Class Introduces ТA New WayУ

According to recent National Center for Health statistics, 17.1 percent of children and adolescents 2 to 19 years of age (over 12.5 million) are overweight, and 32.2 percent of adults (over 66 million) are obese. Almost 5 percent of adults are considered extremely obese.

For someone dealing with morbid obesity, the physical and mental challenges that loom before a workout are sometimes so overwhelming that a person may never make it to the intended exercises.

A New Way is an aquatic fitness program provided by the city of Tucson Therapeutic Recreation staff that is designed to meet the needs of morbidly obese individuals. The class takes place at the Edith Ball Adaptive Aquatic Center, a center of excellence for persons with disabilities. This activity was judged the Best Aquatics Program at the Arizona Parks and Recreation Association 2007 Conference for its unique innovation and exceptional interagency collaboration.

A Collaborative Effort

A New Way was created when Therapeutic Recreation was contacted by a group affiliated with University Physicians Healthcare (UPH) that wanted to make use of the Adaptive Aquatic Center for its obese clients.

The initial class, the only one of its kind in the Phoenix area, was offered only for members of the UPH Obesity Support Group, but is now open to the community.

Careful Attention To Detail

In designing this class, there were several challenges to overcome. The first was addressing any safety concerns, including potential health risks to participants.
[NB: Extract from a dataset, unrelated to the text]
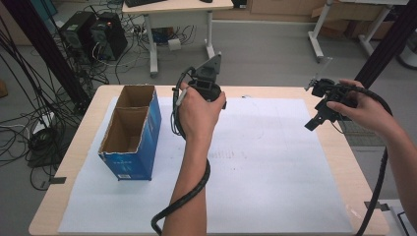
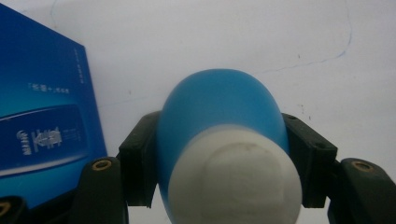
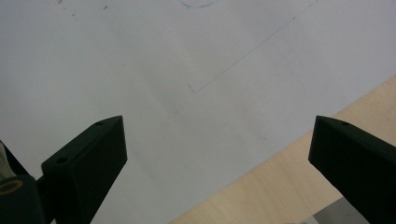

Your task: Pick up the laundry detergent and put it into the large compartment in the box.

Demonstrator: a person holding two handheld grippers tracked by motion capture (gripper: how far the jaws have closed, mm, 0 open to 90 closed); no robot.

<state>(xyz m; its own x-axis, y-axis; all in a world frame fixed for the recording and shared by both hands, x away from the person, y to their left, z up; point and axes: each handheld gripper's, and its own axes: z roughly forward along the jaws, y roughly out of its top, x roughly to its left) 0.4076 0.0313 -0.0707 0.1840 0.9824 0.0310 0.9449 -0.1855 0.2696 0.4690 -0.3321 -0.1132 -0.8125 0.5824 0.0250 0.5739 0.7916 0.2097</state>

After consulting with professional medical personnel, it was decided that the class would be held in the 84-degree outdoor recreational pool rather than in the indoor therapy pool. At 94 degrees, the therapy pool was too warm for strenuous exercise.

The class name and description were carefully considered, for the participants did not want the medical term “morbidly obese” used. The description in the Tucson Parks and Recreation catalog reads, “An easy-does-it workout for individuals who are clinically overweight -- weighing more than twice the desirable body weight or more than 100 pounds overweight.”

Some of the barriers the individuals encountered included choosing appropriate and comfortable swim attire, transportation to the pool, fear and embarrassment of being seen in a public place, as well as physical challenges. To address this, the participants were permitted to wear stretch pants, shorts and T-shirts. Some participants found specialized transportation companies to bring them to the pool. The Adaptive Aquatics Pool has a zero-depth “beach entry” that allowed easier access, lessening the physical challenge of entering the pool.

Exercise Is Full Of Benefits

The program provides a relaxed, fun, low-impact workout to support participants in meeting their individual goals. An array of aquatic fitness equipment, including barbells and noodles, is employed, and participants use a specially designed water-walking channel, devised to provide resistance when exercising. The aquatic environment allows for low-impact exercises that increase range of motion, circulation and renal function. At the onset of the session, each participant sets individualized goals, which include weight loss, increased energy and stamina, increased socialization and friendships, and better overall health.

Each week following the fitness class, the participants meet under the pool ramada with a health education specialist from University Physicians Healthcare to discuss healthy lifestyles. Clients have reported many positive outcomes from the New Way class, including improved nutrition, friendship development, increased self-confidence and self-esteem, and increased knowledge about the importance of physical exercise. One participant was able to stop her blood pressure medication under her doctor’s supervision.

Since the program’s inception, all initial participants have re-registered, and with additional community sign-ups, the New Way class is at capacity. A class of a similar nature will be offered to serve children and teens that also have obesity concerns.